Somehow guitarist Brad Shultz beat his inveterate stage-diver brother into the crowd hopping offstage during the rusty Ain’t No Rest for the Wicked (and hurling his axe back up when it was time to return). But Matt -- who spent much of the set on a stage thrust, surrounded by fans on three sides -- got his in the end, stepping into a mass of fans on closer Teeth, then falling back into their arms with a smile on his face.
Also smiling on Saturday: The two Wu-Tang Clan fans called up on stage to perform with Saturday’s other big name, Ghostface Killah.
A crew member spent a few minutes before the set searching for potential partners to fill in for Method Man and Ol’ Dirty Bastard on Protect Ya Neck, with medium luck. When the song came up, the MC had his doubts the two slightly lubricated fans chosen could pull it off. But lo and behold, when their verses kicked in, they held their own – good enough to crack Ghostface up and earn the fans a spot on stage while he rapped Shimmy Shimmy Ya, Wu-Tang Clan Ain’t Nuthing Ta F’ Wit and C.R.E.A.M.
Other national artists on Saturday kept their acts largely on stage. Atlanta soul singer Lady Wray’s sultry, simmering love jams suited the sizzling afternoon heat, while the elated passion of alt-rockers Moon Taxi, N'awlins boogie of the Dirty Dozen Brass Band and Latin grooves of Los Amigos Invisibles carried the day into a much cooler night.
As always, GMF shone a bright light on local acts, giving them prime slots to reach large new audiences.
Ukulele-totin', verse-spittin', range-scalin' phenom Ari Chi was a spark of life and personality in the Kiley Gardens amphitheater, leading an audience-wide sing-along of INOJ's I Want to Be Your Lady Baby. The ascendant Tampa talent channeled jazz and classic soul through her closer Sugar Rush, drawing a joyous standing ovation.

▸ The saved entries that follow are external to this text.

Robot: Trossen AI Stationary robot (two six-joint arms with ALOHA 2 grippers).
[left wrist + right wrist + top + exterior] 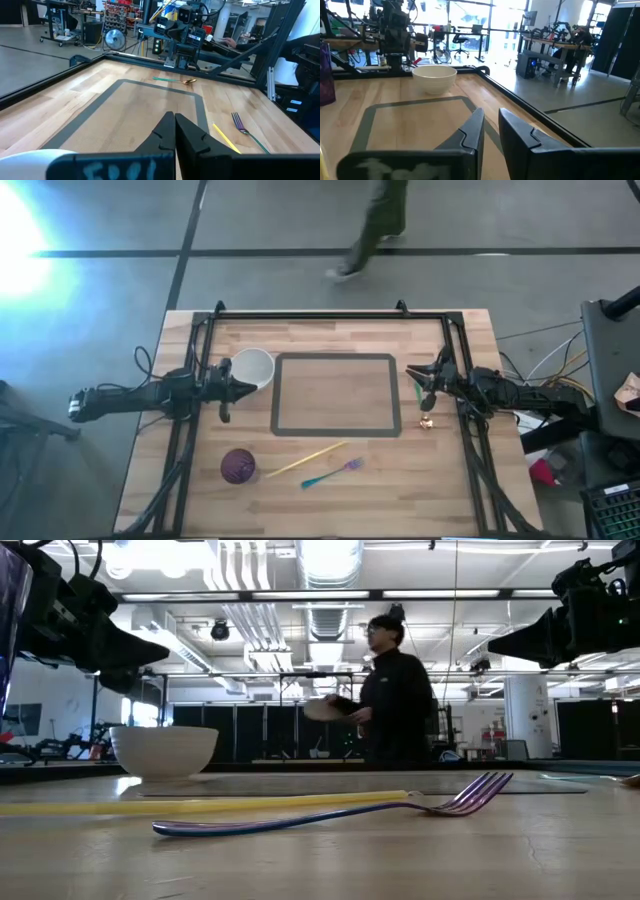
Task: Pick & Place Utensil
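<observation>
A fork with purple tines and a teal handle [332, 474] lies flat on the wooden table near its near edge, next to a yellow stick [308, 459]. Both also show in the low view, fork [330, 815] and stick [200, 805]. A green-handled utensil with a gold end [422, 408] lies by the right side of the grey taped rectangle [337, 432]. My left gripper [248, 387] hovers shut beside the white bowl [252, 368]. My right gripper [420, 380] hovers above the green utensil's far end, its fingers a narrow gap apart [490, 125]. Neither holds anything.
A purple cup [238, 466] stands near the table's near left, left of the fork. The black frame rails [330, 315] run along the far, left and right sides. A person [395, 690] walks in the room beyond the far edge.
</observation>
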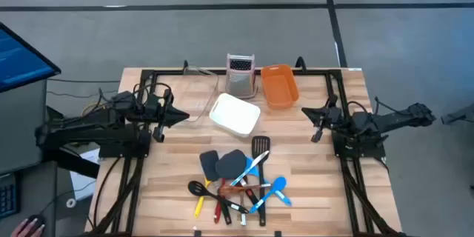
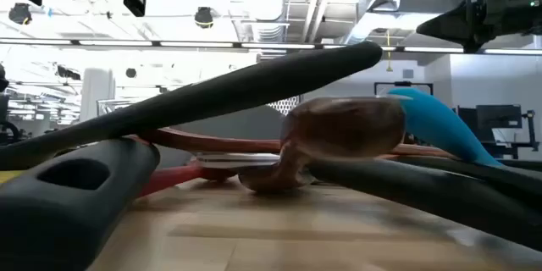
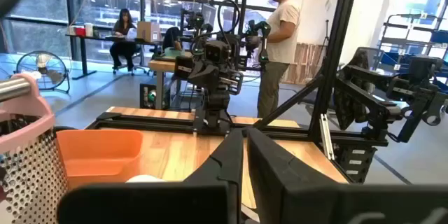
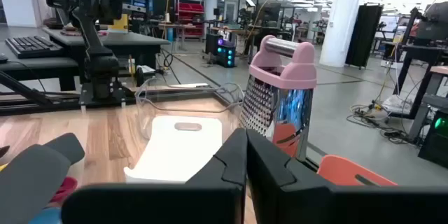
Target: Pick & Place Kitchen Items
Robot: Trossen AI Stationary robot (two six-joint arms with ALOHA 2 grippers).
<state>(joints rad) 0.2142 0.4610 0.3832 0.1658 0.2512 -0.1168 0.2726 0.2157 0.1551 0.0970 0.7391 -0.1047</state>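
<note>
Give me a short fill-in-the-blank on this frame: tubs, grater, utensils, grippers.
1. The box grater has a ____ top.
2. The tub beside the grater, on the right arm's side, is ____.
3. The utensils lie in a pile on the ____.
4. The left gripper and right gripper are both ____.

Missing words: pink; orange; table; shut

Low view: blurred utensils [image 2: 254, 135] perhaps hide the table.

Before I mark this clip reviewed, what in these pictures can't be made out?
- High view: how many utensils lie in the pile; they overlap and show small.
- Low view: the white tub and grater; blurred utensil handles fill the frame.
- Left wrist view: most of the white tub, hidden behind the left pincer.
- Right wrist view: the orange tub, cut off by the edge.
</note>
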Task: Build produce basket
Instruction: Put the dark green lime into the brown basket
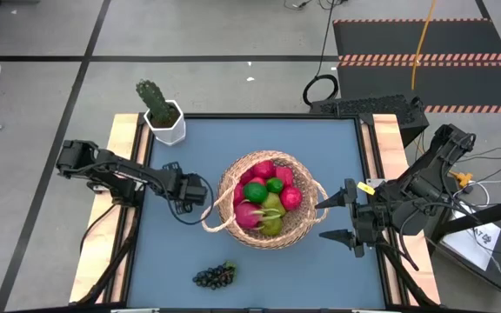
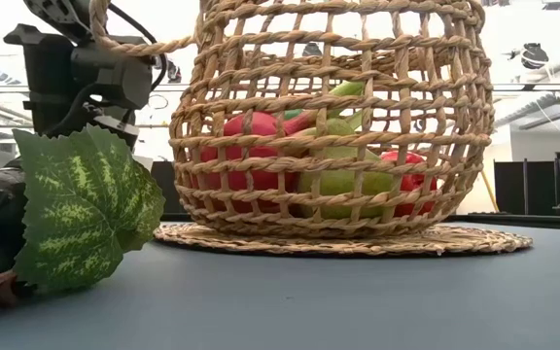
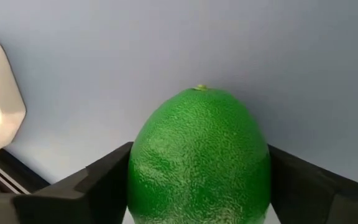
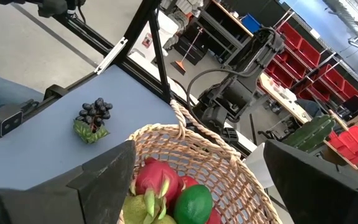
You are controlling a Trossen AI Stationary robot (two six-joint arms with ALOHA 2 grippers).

Young but sharply polished St. Pete dance-rockers Miroux shimmied through the midday heat at Tibbetts' Corner with some thumb-snapping bass solos and singer Jonah Hollander's infectious moves. St. Pete electro-pop artist Shane Schuch, a.k.a. Pajamas, kept things cool in the amphitheater with a chilly, groove-oriented set. And electro-ambient composer/one-man-band Rogerthomas enchanted a jam-packed amphitheater with his swirling, psychedelic soundscapes.
And even the locals couldn’t help getting up close and personal with the GMF crowd. When rap-rock ensemble Bangarang played the fittingly named Jose Gaspar, guitarist Wes Bland ambled down from the stage, where fans put him up on their shoulders while singing, “This is my hometown!”
But the audience-interactive moment of the day might come from Tampa rapper Queenofex, as she ended her set by snaking carefully through the crowd at the amphitheater, stepping level to treacherous level through smiling and high-giving fans until she reached the top, overlooking the rest of the fest.
"I have nothing more to give you," she said when she got back to the stage. "Well, actually, I have plenty more."
Good news for fans. And great for GMF.